Dear Frenetic Version of Me,
I notice you’ve been making more appearances lately than I really enjoy and I want you to know that it’s wearing me out. My life will just be plugging along and then, out of the blue, when a challenge appears, there you are—moving too quickly, blood pressure rising, voice getting louder and more impatient.
I keep thinking I’ve proven to you that I don’t need you any more, that I’ve grown past you. Looking back on all those years of therapy, I’m surprised—disappointed, really—that the newer, softer, Laid-Back Version of Me hasn’t kicked you out completely. But just this week, when I realized I had more to do than the number of hours available to do it in, there you were, poking your head around the corner, egging me on. “Wow,” you said, somewhat arrogantly. “You’ll never get all that done. You’ve really gotten yourself into something this time, haven’t you?” you asked. “There will be no time left for you now unless you amp things up.”

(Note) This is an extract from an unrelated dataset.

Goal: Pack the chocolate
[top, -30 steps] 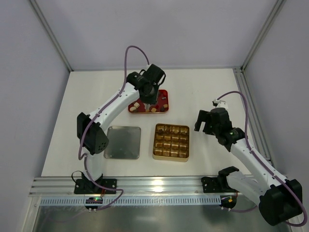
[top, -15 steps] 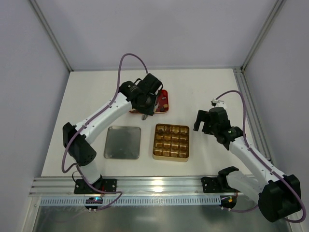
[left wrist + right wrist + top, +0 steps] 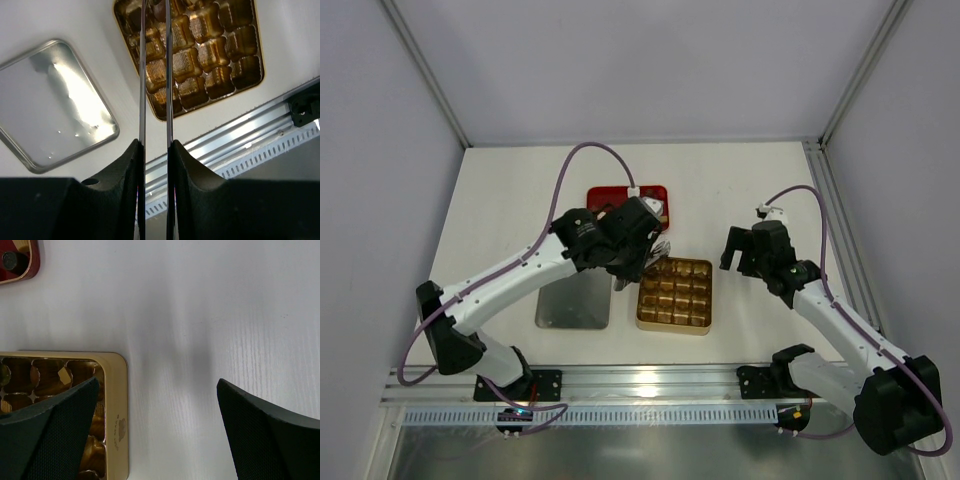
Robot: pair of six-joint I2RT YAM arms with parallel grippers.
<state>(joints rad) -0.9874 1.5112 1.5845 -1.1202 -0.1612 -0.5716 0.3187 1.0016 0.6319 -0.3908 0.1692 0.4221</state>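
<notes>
My left gripper [image 3: 657,250] hangs over the far left corner of the gold tin [image 3: 675,328]. In the left wrist view its two long thin blades [image 3: 142,100] run parallel with a narrow gap over the tin's gold cells [image 3: 210,50]. Their tips leave the top of the frame, so anything between them is hidden. The red tray [image 3: 615,194] lies behind the arm. One dark round chocolate [image 3: 10,261] shows in the tray's corner [image 3: 31,267]. My right gripper [image 3: 740,248] is open wide over bare table beside the tin's right rim [image 3: 118,415], with nothing between its fingers [image 3: 50,435].
A square silver lid [image 3: 570,296] lies flat left of the tin, also in the left wrist view as lid [image 3: 55,105]. An aluminium rail [image 3: 640,382] runs along the near edge. White walls and frame posts close in the table on three sides.
The left arm has swung from the red tray toward me and now hangs over the gold tin's far left corner, blade gap unchanged. The right arm has barely moved.
</notes>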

And man, did I bite. Panic set in quickly and I was practically running through my house gathering up my stuff to head off to the next thing I’d committed to. I could feel myself getting nervous, then anxious, then angry and resentful. The thing is, I hate your visits. I’m so tired of seeing the world through your eyes, so exhausted from having to keep my dukes up so often. I can’t stand the pathological way you view everything. When you’re around, all I hear are mantras like, “Life isn’t really worth living if you’re not worried about how you’re going to get through that next big challenge.”
In an odd way, I’ve at least learned to take your visits as a sign that I’m losing ground in my ability to manage—not so much in what I take on, but how I react to it. Your presence lately has been reminding me that I’m choosing the laziest, least interesting and most destructive response. Today, for example, when I realized I had three things to do in a period of time that might allow for two, but probably only one, there you were. I greeted you cordially, as I always do when I first see you, because you’re familiar. I know you better than I know practically any other version of myself. But then, since I really did have to accomplish a few tasks—including driving my car, which never goes well when you’re at the wheel—I asked you to sit quietly for a minute while I did a quick inventory from the perspective of my calmer, wiser self.
I’ve welcomed much more fun iterations of myself and I’ve become acquainted with me on a different,
more grounded level.
In moments, what had seemed like a calamity, was worked out. I took my time, I moved things around a little, my healthy rational self took a deep breath, and I was patting myself on the back for having done some good creative problem-solving.
This is not to say that you don’t have a point now and then. I do take on too much, and I expect more of myself than I need to, but I still blame you, even for that. You’re the one who sees a hole and tells me I’m the one that needs to fill it. You hear someone cry and you suggest me as the person who could offer consolation. A friend says they need assistance and you start tapping me on the shoulder in that really pushy way of yours. And don’t think you have me fooled. I know full well when you’ve been going through my finances. Those are always the days I feel pushed to sign up for a few more part-time gigs, “just to be sure we always have enough,” as you put it.
But today, when I got you to sit silently like that, when my tranquil self was making decisions, it gave me new resolve. I know why you appeared in the first place all those years ago. I really do. The Frenetic Version of Me seemed like the only one who could handle things. You were a great shield in a world that scared me and tested my skills. Getting worked up and crazy about everything just appeared to be the safest way to go. But in the last year or so, when I didn’t need you for all of those work-related catastrophes I used to find myself in, I’ve learned to do countless things without you. I’ve welcomed much more fun iterations of myself and I’ve become acquainted with me on a different, more grounded level.
And so, although I certainly don’t want to hurt your feelings, I am writing today to let you know I will no longer be needing your services. I’m sure there will be days when I feel the stress and anxiety growing, and I'll probably wish for you in some sick way to come in and take over with those big boots you wear, but I’m going to try some new tricks instead. Your heavy-handed presence is just not necessary anymore. So thanks for the times you got me going, and I really do appreciate the ways you saved me from potential chaos, but I think I’m fine. Let the chaos come now. I’ll either meet it with grace or learn something great in the process of making my way through it without you.